## Work item
Make an exact copy of the listing underneath, skipping each picture.

## Data
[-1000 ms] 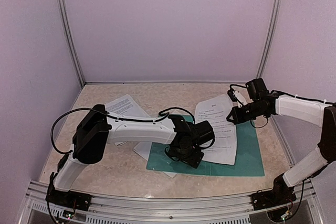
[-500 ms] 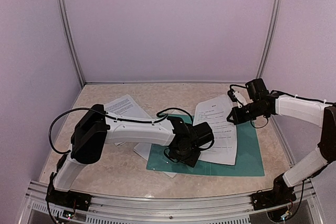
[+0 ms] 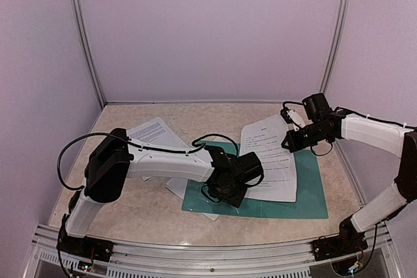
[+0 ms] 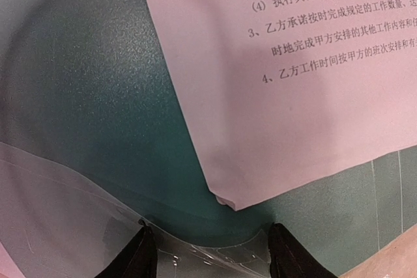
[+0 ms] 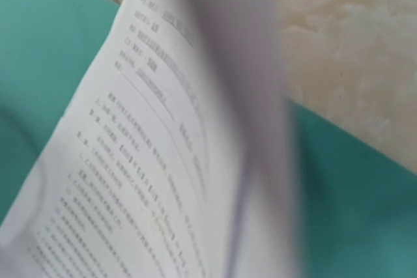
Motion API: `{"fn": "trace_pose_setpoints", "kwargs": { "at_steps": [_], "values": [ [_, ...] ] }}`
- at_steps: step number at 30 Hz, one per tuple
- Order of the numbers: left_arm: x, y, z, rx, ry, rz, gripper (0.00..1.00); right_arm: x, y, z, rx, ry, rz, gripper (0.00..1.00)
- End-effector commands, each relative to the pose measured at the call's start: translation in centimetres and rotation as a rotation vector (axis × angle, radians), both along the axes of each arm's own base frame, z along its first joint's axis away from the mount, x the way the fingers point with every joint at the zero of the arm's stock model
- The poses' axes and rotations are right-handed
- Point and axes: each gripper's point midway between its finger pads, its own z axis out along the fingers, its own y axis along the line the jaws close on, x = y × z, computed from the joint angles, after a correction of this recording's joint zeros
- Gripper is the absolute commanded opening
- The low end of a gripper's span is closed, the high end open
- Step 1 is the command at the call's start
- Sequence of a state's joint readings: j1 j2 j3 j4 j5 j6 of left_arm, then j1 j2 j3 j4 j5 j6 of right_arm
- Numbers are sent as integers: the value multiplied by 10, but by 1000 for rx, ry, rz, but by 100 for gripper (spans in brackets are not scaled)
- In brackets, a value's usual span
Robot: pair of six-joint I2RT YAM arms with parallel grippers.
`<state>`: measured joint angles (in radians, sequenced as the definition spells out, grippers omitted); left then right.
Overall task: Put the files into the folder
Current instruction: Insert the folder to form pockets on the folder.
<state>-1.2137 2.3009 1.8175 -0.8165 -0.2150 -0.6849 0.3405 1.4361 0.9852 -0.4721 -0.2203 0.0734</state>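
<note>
Thin dark teal card folder (image 3: 313, 193) is laid flat at lower centre-right of top view, on beige marbled table (image 3: 195, 114). White paper sheet printed w/ black text (image 3: 270, 161) is spread over folder's middle. Its upper-right edge is pinched by right gripper (image 3: 289, 142), jaws clenched, and lifted off the card. Left gripper (image 3: 227, 188) is held low by sheet's lower-left corner. In left wrist view its black fingertips (image 4: 144, 255) are seen apart, nothing grasped, w/ clear plastic film (image 4: 65, 213) at bottom left. More printed sheets (image 3: 153, 131) are seen at centre-left, partly under left arm.
</note>
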Motion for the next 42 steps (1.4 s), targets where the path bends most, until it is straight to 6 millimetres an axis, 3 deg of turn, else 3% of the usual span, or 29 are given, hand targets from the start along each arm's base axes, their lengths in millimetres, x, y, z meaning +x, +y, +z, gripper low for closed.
{"fn": "trace_pose_setpoints", "kwargs": {
  "at_steps": [1,17,23,36,42],
  "values": [
    [-22,31,-44,127,100,-2,55,-3,8,1,3,10,42,0],
    [-22,26,-33,89,67,-23,63,-11,38,-19,87,60,144,0],
    [-22,24,-26,75,43,-32,73,-15,47,-26,110,81,164,0],
    [-22,33,6,89,-71,-75,99,-8,45,-24,102,69,127,0],
    [-32,39,28,13,-60,-112,99,-10,50,-30,156,85,112,0]
  ]
}}
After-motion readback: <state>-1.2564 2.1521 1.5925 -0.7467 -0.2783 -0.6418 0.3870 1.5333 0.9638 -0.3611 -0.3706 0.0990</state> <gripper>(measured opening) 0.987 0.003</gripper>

## Solution to the problem
[-1000 ms] 
[-500 ms] 
[+0 ms] 
[+0 ms] 
[+0 ms] 
Motion API: `{"fn": "trace_pose_setpoints", "kwargs": { "at_steps": [_], "values": [ [_, ...] ] }}`
- at_steps: step number at 30 Hz, one per tuple
- Order of the numbers: left_arm: x, y, z, rx, ry, rz, gripper (0.00..1.00); right_arm: x, y, z, rx, ry, rz, gripper (0.00..1.00)
- End-effector commands, each relative to the pose measured at the call's start: translation in centimetres and rotation as a rotation vector (axis × angle, radians), both along the axes of each arm's own base frame, z along its first joint's axis away from the mount, x the way the fingers point with every joint at the zero of the arm's stock model
- The poses' axes and rotations are right-handed
- Point and axes: each gripper's point midway between its finger pads, its own z axis out along the fingers, its own y axis along the line the jaws close on, x = y × z, computed from the joint angles, after a correction of this recording's joint zeros
- Gripper is the absolute commanded opening
- The low end of a gripper's span is closed, the high end open
- Step 1 is the command at the call's start
- Sequence of a state's joint readings: j1 j2 j3 j4 j5 j6 of left_arm, then j1 j2 j3 j4 j5 j6 of right_arm
- Numbers are sent as integers: the value multiplied by 10, but by 1000 for rx, ry, rz, but by 100 for gripper (spans in brackets are not scaled)
- In brackets, a value's usual span
Robot: pair of six-joint I2RT YAM arms with parallel grippers.
`<state>`: measured joint angles (in radians, sequenced as the definition spells out, grippers omitted); left then right.
Overall task: Put the files into the folder
Current instruction: Insert the folder to form pockets on the folder.
<state>-1.2137 2.3009 1.8175 -0.8165 -0.2150 -0.6849 0.3405 1.4361 0.9852 -0.4721 -0.2203 0.0734</state>
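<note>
Thin dark teal card folder (image 3: 313, 193) is laid flat at lower centre-right of top view, on beige marbled table (image 3: 195, 114). White paper sheet printed w/ black text (image 3: 270, 161) is spread over folder's middle. Its upper-right edge is pinched by right gripper (image 3: 289, 142), jaws clenched, and lifted off the card. Left gripper (image 3: 227, 188) is held low by sheet's lower-left corner. In left wrist view its black fingertips (image 4: 144, 255) are seen apart, nothing grasped, w/ clear plastic film (image 4: 65, 213) at bottom left. More printed sheets (image 3: 153, 131) are seen at centre-left, partly under left arm.
</note>
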Motion for the next 42 steps (1.4 s), targets where the path bends most, until it is straight to 6 millimetres an axis, 3 deg of turn, else 3% of the usual span, or 29 are given, hand targets from the start along each arm's base axes, their lengths in millimetres, x, y, z meaning +x, +y, +z, gripper low for closed.
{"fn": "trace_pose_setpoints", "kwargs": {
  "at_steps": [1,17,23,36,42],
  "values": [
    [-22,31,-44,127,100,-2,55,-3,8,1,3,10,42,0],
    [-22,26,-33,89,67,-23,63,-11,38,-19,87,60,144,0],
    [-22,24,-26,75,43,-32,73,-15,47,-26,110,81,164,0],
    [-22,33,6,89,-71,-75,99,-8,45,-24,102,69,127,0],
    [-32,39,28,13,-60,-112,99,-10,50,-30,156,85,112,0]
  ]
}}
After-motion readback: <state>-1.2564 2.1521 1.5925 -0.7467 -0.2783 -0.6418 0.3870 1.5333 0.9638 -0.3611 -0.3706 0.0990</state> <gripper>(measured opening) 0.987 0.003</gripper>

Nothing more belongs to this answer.